As pointed out by Judge Goodrich in Elliott v. United States Steel Export Company, D.C.E.D.Pa. 1960, 186 F.Supp. 57, at page 59,

 'The question for the Court here is not how far Pennsylvania may constitutionally go in exercising judicial jurisdiction over a foreign corporation but how far the legislature had taken it as of the time the complaint in this case was filed.'

 The very full and able consideration given to this statute by Judge Lord in Summers v. Skibs A/S Myken, D.C.E.D.Pa. 1960, 184 F.Supp. 745, makes it unnecessary to say any more than that the Pennsylvania Legislature has provided that the Non-Resident Vessel Owner Act (12 P.S. § 336) applies to owners and operators of vessels who shall operate a vessel in the waters of this Commonwealth or use its port facilities or ports on and after November 10, 1959. Section 1 of the Act provides:

 'Any nonresident of this Commonwealth, being the owner or operator of any vessel, who shall accept the privilege, extended by the laws of this Commonwealth to nonresident operators and owners, of operating a vessel in the waters of this Commonwealth or of using its port facilities or ports, * * * shall, by the operation of a vessel in the waters of the Commonwealth or of using its port facilities or ports, make and constitute the Secretary of the Commonwealth his agent for the service of process in any civil suit * * * against such operator or owner of such vessel arising out of, or by reason of, any accident or collision, occurring within the waters of the Commonwealth in which such vessel is involved.' (Emphasis supplied.)

 In Terracciona v. Magee, 1959, 53 N.J.Super. 557, 148 A.2d 68, 74, the court said: 'As an aid in the interpretation of statutes it is a cardinal rule that the word 'shall' connotes prospective operation and cannot embrace events which have already occurred.' In construing a supplement to the New Jersey Non-Resident Motor Vehicle Statute, which contains words similar to the statute at bar, the New Jersey Superior Court has stated:

 'The supplement in question by its very terms represents that which will take place in future time. The words shall and shall be are prospective in meaning and cannot embrace events which have already occurred.' Cassan v. Fern, 1954, 33 N.J.Super. 96, 109 A.2d 482, 485.

 There is every reason to believe that a like construction would be given by the Pennsylvania appellate courts to the statute before the court.
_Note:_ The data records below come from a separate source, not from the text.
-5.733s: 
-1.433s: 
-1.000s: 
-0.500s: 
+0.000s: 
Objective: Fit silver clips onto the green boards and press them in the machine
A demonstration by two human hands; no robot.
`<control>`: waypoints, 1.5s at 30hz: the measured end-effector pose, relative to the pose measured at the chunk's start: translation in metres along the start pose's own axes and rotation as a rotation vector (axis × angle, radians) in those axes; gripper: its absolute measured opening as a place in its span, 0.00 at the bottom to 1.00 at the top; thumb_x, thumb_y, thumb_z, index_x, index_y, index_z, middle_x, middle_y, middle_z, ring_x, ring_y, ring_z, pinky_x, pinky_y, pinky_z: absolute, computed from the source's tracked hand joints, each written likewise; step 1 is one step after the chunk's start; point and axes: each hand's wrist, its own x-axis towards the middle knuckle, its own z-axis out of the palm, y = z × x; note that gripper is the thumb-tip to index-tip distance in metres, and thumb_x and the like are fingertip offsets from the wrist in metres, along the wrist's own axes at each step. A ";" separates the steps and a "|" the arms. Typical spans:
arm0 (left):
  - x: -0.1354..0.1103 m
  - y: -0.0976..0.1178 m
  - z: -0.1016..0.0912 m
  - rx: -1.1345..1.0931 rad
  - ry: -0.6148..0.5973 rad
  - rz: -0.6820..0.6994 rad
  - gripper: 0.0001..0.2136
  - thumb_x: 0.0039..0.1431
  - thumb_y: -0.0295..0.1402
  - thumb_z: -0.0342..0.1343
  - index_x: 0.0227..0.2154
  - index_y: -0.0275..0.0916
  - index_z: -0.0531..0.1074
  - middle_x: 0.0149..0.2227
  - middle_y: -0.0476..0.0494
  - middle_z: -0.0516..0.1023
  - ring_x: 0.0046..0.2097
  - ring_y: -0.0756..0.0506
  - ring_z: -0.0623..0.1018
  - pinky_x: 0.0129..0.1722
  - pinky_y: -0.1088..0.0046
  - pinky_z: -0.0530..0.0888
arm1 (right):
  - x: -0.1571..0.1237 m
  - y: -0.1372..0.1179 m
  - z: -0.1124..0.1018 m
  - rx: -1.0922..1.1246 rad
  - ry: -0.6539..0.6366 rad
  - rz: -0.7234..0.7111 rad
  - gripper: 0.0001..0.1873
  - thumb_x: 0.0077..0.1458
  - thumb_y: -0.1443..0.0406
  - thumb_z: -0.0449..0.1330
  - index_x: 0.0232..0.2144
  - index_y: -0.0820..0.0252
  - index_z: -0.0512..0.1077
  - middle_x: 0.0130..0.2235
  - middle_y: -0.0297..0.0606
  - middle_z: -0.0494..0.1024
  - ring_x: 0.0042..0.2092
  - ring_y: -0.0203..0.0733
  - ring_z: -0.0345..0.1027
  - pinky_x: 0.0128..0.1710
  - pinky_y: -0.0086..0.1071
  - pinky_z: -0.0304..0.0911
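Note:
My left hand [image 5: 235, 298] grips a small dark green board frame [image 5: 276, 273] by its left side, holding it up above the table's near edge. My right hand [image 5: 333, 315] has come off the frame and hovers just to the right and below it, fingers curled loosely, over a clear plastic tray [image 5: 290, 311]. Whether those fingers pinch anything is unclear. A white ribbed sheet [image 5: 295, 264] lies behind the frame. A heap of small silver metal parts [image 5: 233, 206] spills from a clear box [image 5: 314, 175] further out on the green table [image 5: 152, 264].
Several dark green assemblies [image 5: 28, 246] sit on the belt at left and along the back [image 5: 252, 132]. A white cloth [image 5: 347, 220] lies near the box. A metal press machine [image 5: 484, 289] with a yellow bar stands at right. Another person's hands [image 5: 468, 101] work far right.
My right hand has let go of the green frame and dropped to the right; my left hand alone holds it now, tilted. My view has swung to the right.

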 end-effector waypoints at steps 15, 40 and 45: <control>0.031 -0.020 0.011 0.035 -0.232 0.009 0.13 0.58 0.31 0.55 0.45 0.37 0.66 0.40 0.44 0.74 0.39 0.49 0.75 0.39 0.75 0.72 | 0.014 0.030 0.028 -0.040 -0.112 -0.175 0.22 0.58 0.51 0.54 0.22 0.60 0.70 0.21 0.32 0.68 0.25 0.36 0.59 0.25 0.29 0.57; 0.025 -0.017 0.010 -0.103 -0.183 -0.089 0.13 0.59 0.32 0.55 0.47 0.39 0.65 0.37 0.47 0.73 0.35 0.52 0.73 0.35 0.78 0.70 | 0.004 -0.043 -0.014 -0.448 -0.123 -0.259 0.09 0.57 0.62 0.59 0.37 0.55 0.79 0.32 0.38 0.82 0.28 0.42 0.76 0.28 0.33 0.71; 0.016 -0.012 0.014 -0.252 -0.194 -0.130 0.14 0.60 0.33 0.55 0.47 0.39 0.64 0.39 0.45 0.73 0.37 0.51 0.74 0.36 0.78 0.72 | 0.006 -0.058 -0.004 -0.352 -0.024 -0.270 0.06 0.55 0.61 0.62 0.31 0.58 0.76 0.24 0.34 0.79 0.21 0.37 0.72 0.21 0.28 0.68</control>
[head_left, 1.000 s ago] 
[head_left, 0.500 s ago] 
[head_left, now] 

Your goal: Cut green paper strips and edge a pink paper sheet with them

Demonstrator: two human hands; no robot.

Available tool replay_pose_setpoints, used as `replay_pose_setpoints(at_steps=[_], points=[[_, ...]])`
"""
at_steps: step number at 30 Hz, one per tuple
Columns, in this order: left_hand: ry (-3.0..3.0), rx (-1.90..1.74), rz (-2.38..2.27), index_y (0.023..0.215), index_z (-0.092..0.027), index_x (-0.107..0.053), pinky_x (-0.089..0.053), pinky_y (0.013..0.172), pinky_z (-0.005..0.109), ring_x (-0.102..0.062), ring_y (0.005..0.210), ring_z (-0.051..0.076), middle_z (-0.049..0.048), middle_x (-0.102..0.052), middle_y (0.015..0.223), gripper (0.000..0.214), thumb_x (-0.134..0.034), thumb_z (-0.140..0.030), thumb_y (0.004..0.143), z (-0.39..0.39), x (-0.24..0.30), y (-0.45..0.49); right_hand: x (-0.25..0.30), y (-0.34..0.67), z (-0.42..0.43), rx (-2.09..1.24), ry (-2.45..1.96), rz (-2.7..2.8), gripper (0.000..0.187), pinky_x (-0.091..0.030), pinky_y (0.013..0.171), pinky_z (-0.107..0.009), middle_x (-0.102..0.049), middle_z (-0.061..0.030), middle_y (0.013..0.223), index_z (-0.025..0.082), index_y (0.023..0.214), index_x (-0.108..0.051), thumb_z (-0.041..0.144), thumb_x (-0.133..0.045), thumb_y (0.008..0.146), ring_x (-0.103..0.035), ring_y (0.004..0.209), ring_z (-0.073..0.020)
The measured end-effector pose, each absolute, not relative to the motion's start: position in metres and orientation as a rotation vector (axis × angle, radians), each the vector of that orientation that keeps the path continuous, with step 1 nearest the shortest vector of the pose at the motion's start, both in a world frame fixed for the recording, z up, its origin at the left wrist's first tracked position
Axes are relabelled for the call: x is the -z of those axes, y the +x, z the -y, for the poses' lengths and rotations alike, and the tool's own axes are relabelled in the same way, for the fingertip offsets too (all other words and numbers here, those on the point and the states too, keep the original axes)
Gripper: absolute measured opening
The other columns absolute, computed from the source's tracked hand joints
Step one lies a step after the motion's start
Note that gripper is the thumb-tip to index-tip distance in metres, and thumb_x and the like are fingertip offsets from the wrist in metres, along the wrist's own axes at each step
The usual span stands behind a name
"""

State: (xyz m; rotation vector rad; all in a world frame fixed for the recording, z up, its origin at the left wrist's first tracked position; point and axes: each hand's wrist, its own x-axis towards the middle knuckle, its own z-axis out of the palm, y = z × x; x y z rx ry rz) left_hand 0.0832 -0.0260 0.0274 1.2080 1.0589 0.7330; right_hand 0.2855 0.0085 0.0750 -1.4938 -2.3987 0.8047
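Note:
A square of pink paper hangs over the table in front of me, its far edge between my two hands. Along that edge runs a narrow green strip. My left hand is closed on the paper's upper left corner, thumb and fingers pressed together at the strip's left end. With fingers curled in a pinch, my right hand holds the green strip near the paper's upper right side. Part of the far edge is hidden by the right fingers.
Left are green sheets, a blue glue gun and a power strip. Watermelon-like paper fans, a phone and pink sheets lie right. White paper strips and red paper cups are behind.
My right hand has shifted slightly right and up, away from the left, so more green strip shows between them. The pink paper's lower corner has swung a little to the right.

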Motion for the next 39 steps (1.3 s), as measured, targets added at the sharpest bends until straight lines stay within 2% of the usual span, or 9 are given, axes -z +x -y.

It is the policy of the Pennsylvania appellate courts that legislative rules as to service of process must be strictly construed, *fn1" and that statutes are presumed to operate prospectively. *fn2" Since there is no showing in this record that defendant has operated any such vessel in these waters or used such port facilities or ports after November 10, 1959, the Act does not apply to the service of process in this suit, which involves an accident in December 1958 when defendant's vessel was in the port of Philadelphia.

 This construction of this Pennsylvania Act is supported by cases such as Kurland v. Chernobil, 1927, 260 N.Y. 254, 183 N.E. 380, which is quoted in Summers v. Skibs A/S Myken, 184 F.Supp. at pages 750-751.

 Whether Pennsylvania could apply this substituted service provision, under the Federal Constitution, to the owner or operator of a vessel which had come within its jurisdiction prior to November 10, 1959, and had carefully remained away from this Commonwealth and its navigable waters since that date need not be considered in view of the use of 'shall' in the Act, as quoted above. For this reason, the Federal court decisions, involving substituted service of process statutes of states other than Pennsylvania, relied on in the able brief of counsel for plaintiff are not pertinent. *fn3"

 If plaintiff wishes to secure a construction of this Non-Resident Vessel Owner Act from the Pennsylvania appellate courts by promptly bringing the issue presented in this proceeding before the courts of that state in the pending case of Summers v. Skibs A/S Myken, C.P. No. 6, June Term 1960, No. 3215, application may be made to the undersigned within ten days to withhold the order granting the Motion now before the court until such issue has been decided by the appellate courts of Pennsylvania in that proceeding.